### [WHAT IS REQUIRED]
This exercise calls for an exact transcription. Set down every record below.
= Beginning of Section =
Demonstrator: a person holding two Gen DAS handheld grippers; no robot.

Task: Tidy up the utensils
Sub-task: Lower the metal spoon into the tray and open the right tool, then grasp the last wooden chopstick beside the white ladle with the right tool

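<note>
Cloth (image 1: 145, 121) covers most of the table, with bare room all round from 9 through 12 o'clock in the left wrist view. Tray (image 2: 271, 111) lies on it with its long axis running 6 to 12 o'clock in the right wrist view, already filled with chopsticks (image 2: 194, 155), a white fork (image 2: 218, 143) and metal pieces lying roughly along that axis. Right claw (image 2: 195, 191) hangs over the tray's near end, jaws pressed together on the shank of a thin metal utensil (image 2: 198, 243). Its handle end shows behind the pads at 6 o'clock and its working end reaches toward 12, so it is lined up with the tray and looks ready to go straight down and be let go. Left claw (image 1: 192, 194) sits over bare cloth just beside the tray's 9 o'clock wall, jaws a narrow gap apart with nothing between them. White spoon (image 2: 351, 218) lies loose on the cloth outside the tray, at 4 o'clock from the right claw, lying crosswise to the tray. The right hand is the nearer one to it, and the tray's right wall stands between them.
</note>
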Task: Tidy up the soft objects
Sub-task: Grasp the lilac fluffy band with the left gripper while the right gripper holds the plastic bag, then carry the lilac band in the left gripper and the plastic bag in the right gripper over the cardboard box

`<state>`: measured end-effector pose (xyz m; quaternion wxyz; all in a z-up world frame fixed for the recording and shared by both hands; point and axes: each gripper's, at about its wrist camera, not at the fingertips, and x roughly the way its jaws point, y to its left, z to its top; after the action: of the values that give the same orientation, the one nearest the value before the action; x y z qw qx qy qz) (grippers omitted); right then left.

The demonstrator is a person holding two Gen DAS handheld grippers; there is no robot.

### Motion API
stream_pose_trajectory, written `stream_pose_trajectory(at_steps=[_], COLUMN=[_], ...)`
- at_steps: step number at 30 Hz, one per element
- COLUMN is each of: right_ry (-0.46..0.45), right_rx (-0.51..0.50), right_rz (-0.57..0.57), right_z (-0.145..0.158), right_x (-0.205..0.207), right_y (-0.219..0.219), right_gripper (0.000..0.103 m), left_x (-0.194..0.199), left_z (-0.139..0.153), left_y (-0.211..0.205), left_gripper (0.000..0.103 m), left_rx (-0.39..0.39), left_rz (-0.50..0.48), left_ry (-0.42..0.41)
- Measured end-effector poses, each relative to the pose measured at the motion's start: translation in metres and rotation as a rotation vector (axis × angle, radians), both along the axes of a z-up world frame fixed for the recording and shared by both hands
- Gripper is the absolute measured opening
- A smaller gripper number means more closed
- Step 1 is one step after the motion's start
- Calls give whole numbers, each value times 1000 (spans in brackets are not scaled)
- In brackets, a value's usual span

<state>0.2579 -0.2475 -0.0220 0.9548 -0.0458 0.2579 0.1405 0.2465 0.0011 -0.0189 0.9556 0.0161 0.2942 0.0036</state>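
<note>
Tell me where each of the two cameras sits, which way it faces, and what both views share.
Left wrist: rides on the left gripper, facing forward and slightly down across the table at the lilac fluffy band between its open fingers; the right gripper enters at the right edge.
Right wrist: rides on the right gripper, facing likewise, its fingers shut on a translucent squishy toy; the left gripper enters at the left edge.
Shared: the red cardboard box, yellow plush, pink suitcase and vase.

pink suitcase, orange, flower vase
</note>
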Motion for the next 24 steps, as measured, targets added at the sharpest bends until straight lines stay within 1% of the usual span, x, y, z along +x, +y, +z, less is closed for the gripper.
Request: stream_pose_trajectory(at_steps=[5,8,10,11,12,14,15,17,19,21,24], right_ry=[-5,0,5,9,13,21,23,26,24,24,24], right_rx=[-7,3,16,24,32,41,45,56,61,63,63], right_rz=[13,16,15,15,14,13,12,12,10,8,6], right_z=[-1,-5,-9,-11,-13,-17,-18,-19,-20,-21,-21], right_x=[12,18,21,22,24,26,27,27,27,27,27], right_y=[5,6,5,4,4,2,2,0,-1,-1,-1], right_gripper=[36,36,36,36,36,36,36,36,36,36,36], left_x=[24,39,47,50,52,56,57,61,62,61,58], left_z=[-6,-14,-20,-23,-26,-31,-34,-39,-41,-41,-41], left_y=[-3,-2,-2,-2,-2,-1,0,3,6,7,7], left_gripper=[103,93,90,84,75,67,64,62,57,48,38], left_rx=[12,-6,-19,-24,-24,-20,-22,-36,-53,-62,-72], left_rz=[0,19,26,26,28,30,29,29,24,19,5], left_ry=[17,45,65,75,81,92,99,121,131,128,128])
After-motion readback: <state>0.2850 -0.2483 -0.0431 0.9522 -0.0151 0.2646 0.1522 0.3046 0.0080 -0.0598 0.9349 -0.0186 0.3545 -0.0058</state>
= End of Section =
### [YOUR SOLUTION]
Demonstrator: a person holding two Gen DAS handheld grippers; no robot.

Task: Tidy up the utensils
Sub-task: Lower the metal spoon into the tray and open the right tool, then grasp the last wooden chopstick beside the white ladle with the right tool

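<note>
Cloth (image 1: 145, 121) covers most of the table, with bare room all round from 9 through 12 o'clock in the left wrist view. Tray (image 2: 271, 111) lies on it with its long axis running 6 to 12 o'clock in the right wrist view, already filled with chopsticks (image 2: 194, 155), a white fork (image 2: 218, 143) and metal pieces lying roughly along that axis. Right claw (image 2: 195, 191) hangs over the tray's near end, jaws pressed together on the shank of a thin metal utensil (image 2: 198, 243). Its handle end shows behind the pads at 6 o'clock and its working end reaches toward 12, so it is lined up with the tray and looks ready to go straight down and be let go. Left claw (image 1: 192, 194) sits over bare cloth just beside the tray's 9 o'clock wall, jaws a narrow gap apart with nothing between them. White spoon (image 2: 351, 218) lies loose on the cloth outside the tray, at 4 o'clock from the right claw, lying crosswise to the tray. The right hand is the nearer one to it, and the tray's right wall stands between them.
</note>
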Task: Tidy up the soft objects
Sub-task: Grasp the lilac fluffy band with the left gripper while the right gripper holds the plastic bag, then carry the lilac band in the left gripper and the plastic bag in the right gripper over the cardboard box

`<state>`: measured end-effector pose (xyz m; quaternion wxyz; all in a z-up world frame fixed for the recording and shared by both hands; point and axes: each gripper's, at about its wrist camera, not at the fingertips, and x roughly the way its jaws point, y to its left, z to its top; after the action: of the values that give the same orientation, the one nearest the value before the action; x y z qw qx qy qz) (grippers omitted); right then left.

The demonstrator is a person holding two Gen DAS handheld grippers; there is no robot.

### Motion API
stream_pose_trajectory, written `stream_pose_trajectory(at_steps=[_], COLUMN=[_], ...)`
- at_steps: step number at 30 Hz, one per element
- COLUMN is each of: right_ry (-0.46..0.45), right_rx (-0.51..0.50), right_rz (-0.57..0.57), right_z (-0.145..0.158), right_x (-0.205..0.207), right_y (-0.219..0.219), right_gripper (0.000..0.103 m), left_x (-0.194..0.199), left_z (-0.139..0.153), left_y (-0.211..0.205), left_gripper (0.000..0.103 m), left_rx (-0.39..0.39), left_rz (-0.50..0.48), left_ry (-0.42..0.41)
- Measured end-effector poses, each relative to the pose measured at the motion's start: translation in metres and rotation as a rotation vector (axis × angle, radians), both along the axes of a z-up world frame fixed for the recording and shared by both hands
- Gripper is the absolute measured opening
- A smaller gripper number means more closed
- Step 1 is one step after the motion's start
- Calls give whole numbers, each value times 1000 (spans in brackets are not scaled)
- In brackets, a value's usual span

<state>0.2579 -0.2475 -0.0220 0.9548 -0.0458 0.2579 0.1405 0.2465 0.0011 -0.0189 0.9556 0.0161 0.2942 0.0036</state>
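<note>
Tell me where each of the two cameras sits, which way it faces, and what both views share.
Left wrist: rides on the left gripper, facing forward and slightly down across the table at the lilac fluffy band between its open fingers; the right gripper enters at the right edge.
Right wrist: rides on the right gripper, facing likewise, its fingers shut on a translucent squishy toy; the left gripper enters at the left edge.
Shared: the red cardboard box, yellow plush, pink suitcase and vase.

pink suitcase, orange, flower vase
</note>
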Motion for the next 24 steps, as measured, targets added at the sharpest bends until straight lines stay within 1% of the usual span, x, y, z along +x, +y, +z, less is closed for the gripper.
Request: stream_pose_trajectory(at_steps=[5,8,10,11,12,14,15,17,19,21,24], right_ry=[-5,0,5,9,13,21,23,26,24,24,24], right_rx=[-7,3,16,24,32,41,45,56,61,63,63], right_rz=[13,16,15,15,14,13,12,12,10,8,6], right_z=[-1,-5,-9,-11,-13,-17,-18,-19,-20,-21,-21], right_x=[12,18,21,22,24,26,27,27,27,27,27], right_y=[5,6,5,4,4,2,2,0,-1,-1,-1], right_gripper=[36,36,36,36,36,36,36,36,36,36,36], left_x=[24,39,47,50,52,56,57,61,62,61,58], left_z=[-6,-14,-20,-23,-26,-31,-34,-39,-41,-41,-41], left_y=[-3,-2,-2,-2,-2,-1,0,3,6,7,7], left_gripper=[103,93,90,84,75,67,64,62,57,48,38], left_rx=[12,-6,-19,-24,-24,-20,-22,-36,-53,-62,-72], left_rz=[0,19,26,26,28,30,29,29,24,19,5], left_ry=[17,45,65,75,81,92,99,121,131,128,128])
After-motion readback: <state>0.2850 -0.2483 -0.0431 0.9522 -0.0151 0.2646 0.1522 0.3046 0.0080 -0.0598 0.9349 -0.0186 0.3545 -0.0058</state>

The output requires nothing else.